Wells Fargo launched coverage of General Electric (ticker: GE) Thursday evening. Analyst Joseph O’Dea sees some positives at GE, but still rates shares at Hold. His price target of the stock is $107, close to recent levels around $105.

GE stock isn’t reacting much to the new rating. Shares are up about 0.4% in early trading Friday. The S&P 500 and Dow Jones Industrial Average are both slightly lower%.

The Hold isn’t all bad news. O’Dea believes GE’s goals are achievable and expects the company to produce “high single digit” percentage point free-cash-flow margins in 2023. That translates into about $7 billion in annual free cash flow that year, up from cash burn of about $1.2 billion in 2020 and positive cash flow of about $4.6 billion in prepandemic 2019.

Things are getting better at GE, but O’Dea believes the stock is fairly valued and trading in line with industrial peers he covers.

“Achievable” goals and “trades in line” with peers aren’t all that bad for GE considering what GE investors have been through. Shares have fallen about 50%, in total, over the past five years as industrial stocks in the S&P 500 have risen about 70% on average over the same span. That performance is a reason why a new CEO, Larry Culp, the first in GE’s history from outside the organization, was brought in to turn things around in late 2018.

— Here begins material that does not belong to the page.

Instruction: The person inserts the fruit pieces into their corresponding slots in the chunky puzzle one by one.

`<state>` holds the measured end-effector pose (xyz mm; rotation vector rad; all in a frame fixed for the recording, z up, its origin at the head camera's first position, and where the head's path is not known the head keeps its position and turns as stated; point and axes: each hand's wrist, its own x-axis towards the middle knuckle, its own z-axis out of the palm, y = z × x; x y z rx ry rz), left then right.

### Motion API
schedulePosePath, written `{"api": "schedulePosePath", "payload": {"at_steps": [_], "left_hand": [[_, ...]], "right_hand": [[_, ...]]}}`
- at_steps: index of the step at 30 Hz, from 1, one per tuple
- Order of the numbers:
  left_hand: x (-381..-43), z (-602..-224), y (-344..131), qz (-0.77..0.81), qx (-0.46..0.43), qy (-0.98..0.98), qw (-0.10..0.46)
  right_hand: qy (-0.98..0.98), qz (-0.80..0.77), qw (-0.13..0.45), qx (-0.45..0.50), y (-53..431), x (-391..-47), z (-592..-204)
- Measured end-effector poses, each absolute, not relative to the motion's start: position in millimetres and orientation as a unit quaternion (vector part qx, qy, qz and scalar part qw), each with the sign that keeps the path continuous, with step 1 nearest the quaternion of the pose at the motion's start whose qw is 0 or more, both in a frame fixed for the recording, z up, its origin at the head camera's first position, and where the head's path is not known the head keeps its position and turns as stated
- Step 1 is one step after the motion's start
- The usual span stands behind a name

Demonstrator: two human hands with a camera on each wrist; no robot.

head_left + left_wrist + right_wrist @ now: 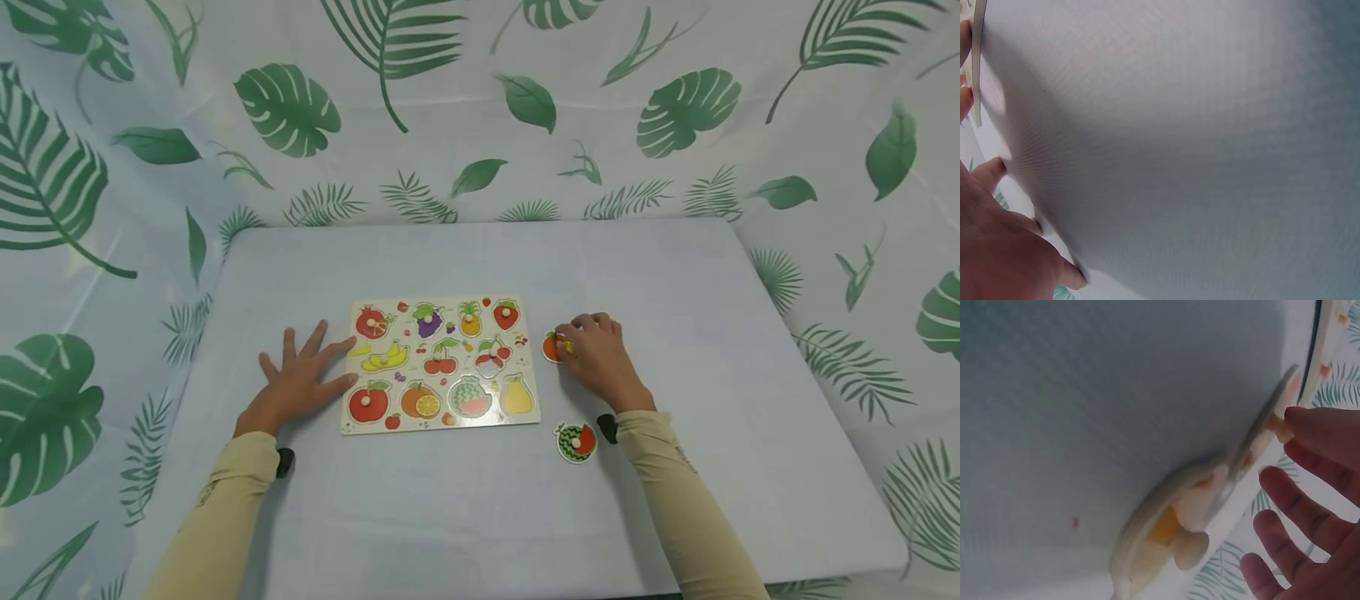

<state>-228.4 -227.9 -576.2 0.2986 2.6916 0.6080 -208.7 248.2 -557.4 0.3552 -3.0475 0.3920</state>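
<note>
A wooden fruit puzzle board (441, 425) lies flat on the white tabletop. My left hand (295, 387) is spread on the table at its left, with thumb and index finger at the board's left edge. In the left wrist view, these two fingertips overlap the board's edge (979, 69). My right hand (600, 358) is at the board's right, over an orange-coloured puzzle piece (551, 347) that it partly hides. Thumb and index finger pinch the small knob (1280, 429) of that piece; the other fingers are loosely bent. Nearer me lies a watermelon puzzle piece (576, 442) with a knob.
Several fruit pieces with knobs sit in the board, among them a red apple (367, 402) and a strawberry (506, 314). A leaf-patterned curtain (450, 108) surrounds the table (420, 517) at the back and sides.
</note>
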Motion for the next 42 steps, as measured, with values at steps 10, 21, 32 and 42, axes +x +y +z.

For O’Dea, getting margins, the valuation multiple and the stock price higher will require a recovery in commercial aerospace. Air travel has been decimated by Covid-19 and domestic air travel remains roughly 25% below 2019 levels. He projects aviation sales to total roughly $30.6 billion in 2023, down about 7% compared with $32.8 billion generated in prepandemic 2019.

He projects 2021 GE aviation sales of about $21.6 billion, down about 34% compared with 2019.

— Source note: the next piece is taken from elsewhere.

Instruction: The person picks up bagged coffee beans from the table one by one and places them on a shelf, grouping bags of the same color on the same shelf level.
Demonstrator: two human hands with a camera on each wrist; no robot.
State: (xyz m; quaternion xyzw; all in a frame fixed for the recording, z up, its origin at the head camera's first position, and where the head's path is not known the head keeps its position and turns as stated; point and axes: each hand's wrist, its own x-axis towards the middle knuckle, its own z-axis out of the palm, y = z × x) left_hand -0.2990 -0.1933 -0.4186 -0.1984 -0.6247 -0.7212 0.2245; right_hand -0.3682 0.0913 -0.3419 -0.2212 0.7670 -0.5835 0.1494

If commercial aerospace can recover faster than O’Dea expects, he might change his mind.

O’Dea is a little more bearish than the average analyst. Overall, 65% of analysts covering GE stock rate shares at Buy. The average Buy-rating ratio for stocks in the S&P 500 is about 55%. The average analyst price target is about $119 a share, up about 13% from recent levels.

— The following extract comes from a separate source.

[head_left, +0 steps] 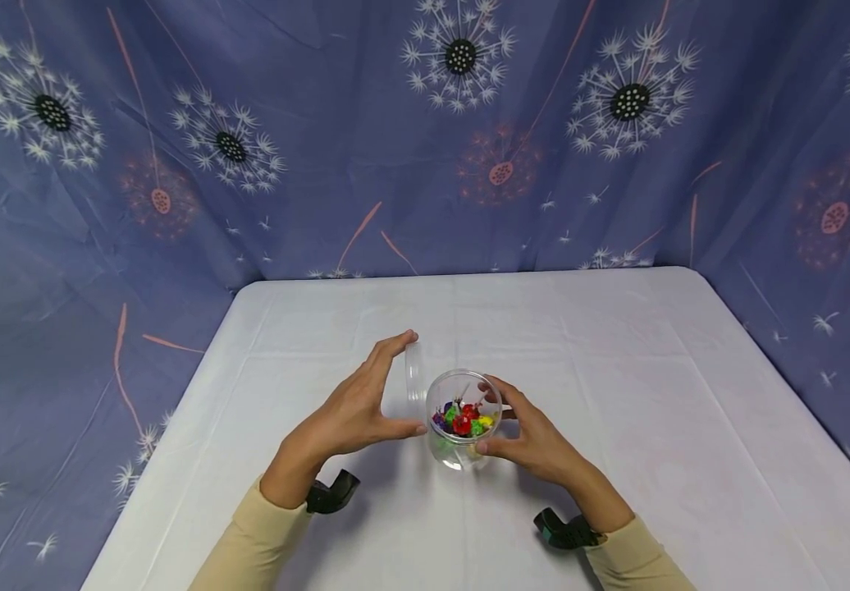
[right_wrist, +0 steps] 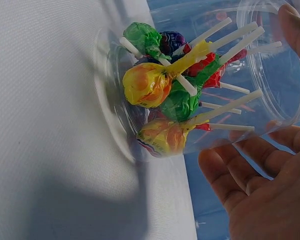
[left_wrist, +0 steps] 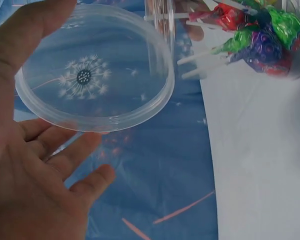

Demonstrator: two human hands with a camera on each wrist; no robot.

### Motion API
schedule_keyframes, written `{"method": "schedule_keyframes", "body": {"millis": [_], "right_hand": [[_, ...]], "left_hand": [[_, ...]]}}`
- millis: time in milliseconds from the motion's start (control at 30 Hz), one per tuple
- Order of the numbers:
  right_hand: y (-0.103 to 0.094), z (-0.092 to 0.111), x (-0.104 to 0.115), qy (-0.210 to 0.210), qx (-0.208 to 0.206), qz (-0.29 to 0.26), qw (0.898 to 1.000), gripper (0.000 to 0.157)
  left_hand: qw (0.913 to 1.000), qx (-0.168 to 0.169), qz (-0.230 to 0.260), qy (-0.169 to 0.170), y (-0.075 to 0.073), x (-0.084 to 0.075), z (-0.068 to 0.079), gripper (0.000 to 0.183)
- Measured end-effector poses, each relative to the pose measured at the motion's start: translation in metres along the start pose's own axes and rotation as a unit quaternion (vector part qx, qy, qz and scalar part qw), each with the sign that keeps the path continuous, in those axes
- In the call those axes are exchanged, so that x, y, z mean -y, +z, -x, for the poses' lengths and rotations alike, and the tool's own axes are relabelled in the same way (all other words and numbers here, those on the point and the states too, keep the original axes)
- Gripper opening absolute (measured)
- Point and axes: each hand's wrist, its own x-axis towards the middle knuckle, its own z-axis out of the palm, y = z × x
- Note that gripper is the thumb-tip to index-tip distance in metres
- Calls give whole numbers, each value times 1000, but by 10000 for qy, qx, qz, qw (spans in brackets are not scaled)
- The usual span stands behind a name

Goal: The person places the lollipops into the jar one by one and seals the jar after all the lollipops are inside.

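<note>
A clear plastic jar [head_left: 445, 456] stands on the table with several lollipops [head_left: 462, 423] inside. Their wrappers are red, green, yellow and purple, and white sticks point up toward the open mouth in the right wrist view. My right hand [head_left: 539, 439] grips the jar from its right side, thumb in front and fingers around the back. To the left of the jar's mouth, my left hand [head_left: 354, 410] holds a clear round lid [left_wrist: 165, 92] by its rim, between thumb and fingers. The lid stands on edge, apart from the jar's opening in the head view.
A white cloth [head_left: 617, 345] covers the table. Behind it and at both sides hangs a blue curtain [head_left: 366, 148] with a dandelion print. Black straps with camera mounts [head_left: 332, 492] sit at both wrists, below the beige sleeves.
</note>
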Motion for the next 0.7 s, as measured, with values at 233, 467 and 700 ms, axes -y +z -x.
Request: {"method": "schedule_keyframes", "body": {"millis": [233,467,700], "right_hand": [[0,-1,-2,-19,22,-8,10000,86],[-1,-1,-2,-166,17,13,9999,86],[-2,0,-4,-125,40,52,9999,86]], "left_hand": [[9979,67,553,322,10,0,-13,106],[9940,279,936,501,24,-2,-26,105],[9933,369,864,674,37,-3,-34,106]]}}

GE stock is up about 22% year to date, a little better than the comparable 17% rise in the S&P 500.

Next up for GE investors will be earnings, due later in October. Investors and analysts will be paying close attention to free-cash-flow guidance. GE’s current 2021 free-cash-flow guidance for its industrial operations is a midpoint of $4.3 billion. Management raised guidance in July from prior guidance of about $3.5 billion.